Indonesian vice president Jusuf Kalla says the toll could climb based on previous disasters.

Medical team members help patients outside a hospital after an earthquake and a tsunami hit Palu, on Sulawesi island on 29 September 2018. Picture: AFP

JOHANNESBURG - The death toll from a deadly earthquake and tsunami in Indonesia rose to 420 on Sunday morning.

Indonesian vice president Jusuf Kalla says the toll could climb based on previous disasters.

There are concerns as residents in the island of Sulawesi are struggling to find food and water.

Local media is reporting the death toll had increased to 420 with a further 540 seriously injured.

Aid continues to enter into the coastal city of Palu, while the Indonesian military has been deployed.

Dozens of people were reported to be trapped in the rubble of a hotel and a mall in the city of Palu, which was hit by waves as high as six metres following the 7.5 magnitude earthquake on Friday.

A young woman was pulled alive from the rubble of the Roa Roa Hotel, the news website Detik.com reported. Hotel owner Ko Jefry told Metro TV on Saturday that up to 60 people were believed trapped. Hundreds of people gathered at the mall searching for loved ones.

“We’ve got information from people that their relatives are still inside, so we’re focusing on that, especially to find survivors,” a rescuer identified as Yusuf, working at the ruins of the mall, told Metro TV.

With confirmed deaths only from Palu, authorities are bracing for much worse as reports filter in from outlying areas, in particular, Donggala, a region of 300,000 people north of Palu and closer to the epicentre of the quake.

A disaster official said the tsunami travelled across the open sea at speeds of 800kph before striking the shore and casualties could have been caused along a 300km stretch of coast, north and south of Palu.

QUESTIONS ABOUT WARNINGS

Indonesia is all too familiar with deadly earthquakes and tsunamis. In 2004, a quake off Sumatra island triggered a tsunami across the Indian Ocean, killing 226,000 people in 13 countries, including more than 120,000 in Indonesia.
Questions are sure to be asked why warning systems set up around the country after that disaster appear to have failed on Friday.
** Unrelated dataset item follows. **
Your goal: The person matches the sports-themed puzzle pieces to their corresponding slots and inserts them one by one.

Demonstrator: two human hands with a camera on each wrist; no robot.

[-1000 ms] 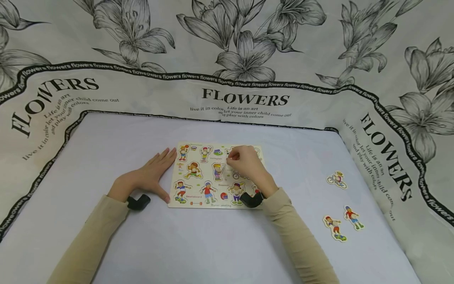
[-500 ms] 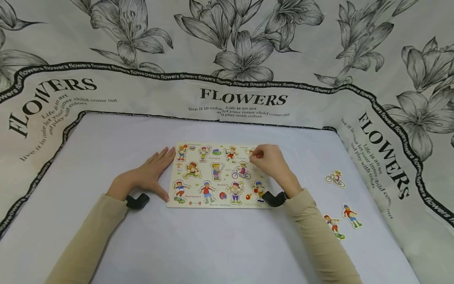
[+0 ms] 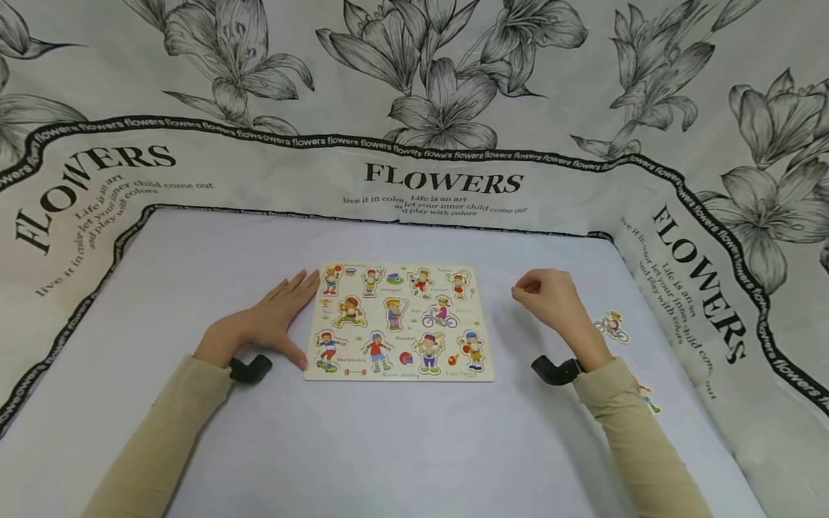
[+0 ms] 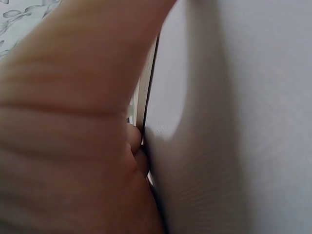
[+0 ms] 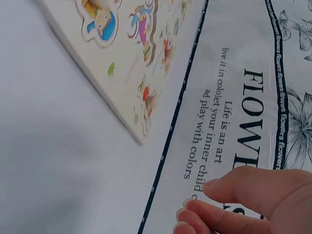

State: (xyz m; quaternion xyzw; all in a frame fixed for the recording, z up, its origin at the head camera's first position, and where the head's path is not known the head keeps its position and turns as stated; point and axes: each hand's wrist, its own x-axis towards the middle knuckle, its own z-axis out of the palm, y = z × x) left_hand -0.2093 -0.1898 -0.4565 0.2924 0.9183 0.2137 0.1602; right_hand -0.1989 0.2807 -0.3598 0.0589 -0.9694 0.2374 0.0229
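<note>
A cream puzzle board [image 3: 406, 284] printed with children playing sports lies flat on the white table. My left hand [image 3: 262, 324] rests beside it, fingers spread, with fingertips and thumb tip at its left edge. In the left wrist view, that hand's palm side [image 4: 73, 107] hides most of the board. My right hand [image 3: 550, 298] is over the table right of the board, its fingers loosely curled. The right wrist view shows nothing between its thumb and fingers [image 5: 200, 214]. Close by the right wrist lies a cyclist puzzle piece [image 3: 611, 327].
A roller-skater puzzle piece [image 3: 648, 398] shows partly past the right sleeve [image 3: 624, 403], which hides the spot where the skateboarder piece lay. A flower-printed white cloth [image 3: 447, 176] with a black border stands up around the back and sides of the table.
My right hand has travelled right, from over the board's upper right part to beyond its right edge, uncovering the pictures there. My left hand has stayed at the left edge.
</note>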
The meteorological and geophysics agency BMKG issued a tsunami warning after the Friday quake but lifted it 34 minutes later, drawing widespread criticism it had withdrawn it too quickly. But officials said they estimated the waves had hit while the warning was in force.

Hundreds of people had gathered for a festival on Palu’s beach when the wall of water smashed onshore at dusk on Friday, sweeping many people to their deaths.
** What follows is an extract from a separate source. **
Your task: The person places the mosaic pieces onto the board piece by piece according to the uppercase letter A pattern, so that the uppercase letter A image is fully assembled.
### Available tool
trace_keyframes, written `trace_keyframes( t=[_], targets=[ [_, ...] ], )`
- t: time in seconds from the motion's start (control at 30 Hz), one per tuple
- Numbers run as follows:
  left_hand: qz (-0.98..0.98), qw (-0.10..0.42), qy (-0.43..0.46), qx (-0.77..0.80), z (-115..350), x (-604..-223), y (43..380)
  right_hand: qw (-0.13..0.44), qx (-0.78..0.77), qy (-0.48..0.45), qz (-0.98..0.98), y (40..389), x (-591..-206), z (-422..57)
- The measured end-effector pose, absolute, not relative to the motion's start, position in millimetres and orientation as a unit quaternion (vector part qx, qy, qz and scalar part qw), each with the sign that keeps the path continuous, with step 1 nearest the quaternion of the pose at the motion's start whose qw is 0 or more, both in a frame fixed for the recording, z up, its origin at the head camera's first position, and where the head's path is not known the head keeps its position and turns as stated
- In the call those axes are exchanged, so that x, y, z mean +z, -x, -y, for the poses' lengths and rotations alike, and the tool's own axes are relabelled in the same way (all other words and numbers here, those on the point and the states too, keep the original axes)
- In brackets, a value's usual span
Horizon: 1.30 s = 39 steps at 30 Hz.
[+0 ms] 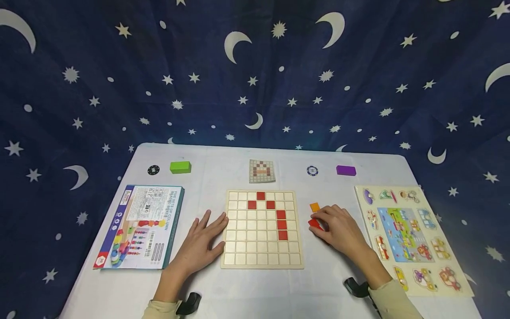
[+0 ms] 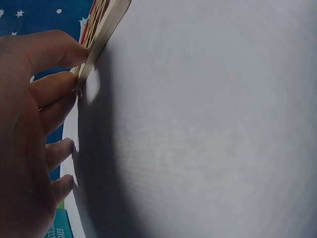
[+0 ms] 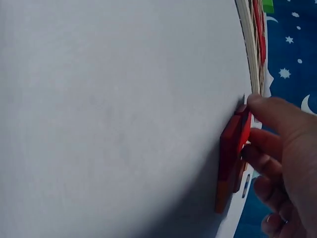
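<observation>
A wooden grid board (image 1: pixel 260 259) lies in the middle of the table, with several red square tiles (image 1: pixel 282 224) set in its cells, from the top centre down the right side. My left hand (image 1: pixel 199 246) rests beside the board's left edge, fingers spread, fingertips at the edge; the left wrist view shows the thumb and fingers against the board's side. Right of the board, my right hand (image 1: pixel 340 230) pinches a red tile (image 3: pixel 245 126) between thumb and fingers, low over the table. Other red and orange pieces lie under and beside it. One orange tile (image 1: pixel 314 207) shows just beyond the fingers.
Behind the board lies a small pattern card (image 1: pixel 261 165). A green block (image 1: pixel 180 167), a black chip (image 1: pixel 153 170), a blue-white chip (image 1: pixel 312 171) and a purple block (image 1: pixel 345 170) line the back. A flat box (image 1: pixel 149 204) lies left, a picture puzzle board (image 1: pixel 404 221) right.
</observation>
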State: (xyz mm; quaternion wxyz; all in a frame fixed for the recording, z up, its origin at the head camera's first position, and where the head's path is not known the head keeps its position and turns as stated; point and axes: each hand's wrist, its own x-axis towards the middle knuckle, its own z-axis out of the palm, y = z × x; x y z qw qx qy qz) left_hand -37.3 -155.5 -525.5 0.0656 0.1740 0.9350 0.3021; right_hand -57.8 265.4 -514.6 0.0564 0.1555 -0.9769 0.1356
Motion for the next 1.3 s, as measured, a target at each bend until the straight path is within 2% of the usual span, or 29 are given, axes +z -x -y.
trace_keyframes(
  t=[0.43,0.97,1.17,1.3],
  targets=[
    [-0.936,0.071,-0.169,0.302,154,-526,37,0.078,0.201,-0.138,0.967,66,-513,-247],
    [-0.939,0.083,-0.152,0.298,153,-526,35,0.016,0.210,-0.267,0.940,99,-510,-111],
    [-0.940,0.091,-0.154,0.290,153,-528,37,-0.002,0.216,-0.273,0.937,103,-516,-92],
    [-0.940,0.074,-0.158,0.293,155,-527,36,0.007,0.215,-0.280,0.936,105,-517,-89]
  ],
)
Video footage showed trees, buildings and a communications tower being swept through a rural landscape by a landslide caused by liquification of the soil, according BNPB’s Nugroho.

In other footage on social media, a man on the upper floor of a building could be heard shouting warnings of the approaching tsunami to people on the street below moments before the wave crashed ashore. Reuters was not able to authenticate the footage.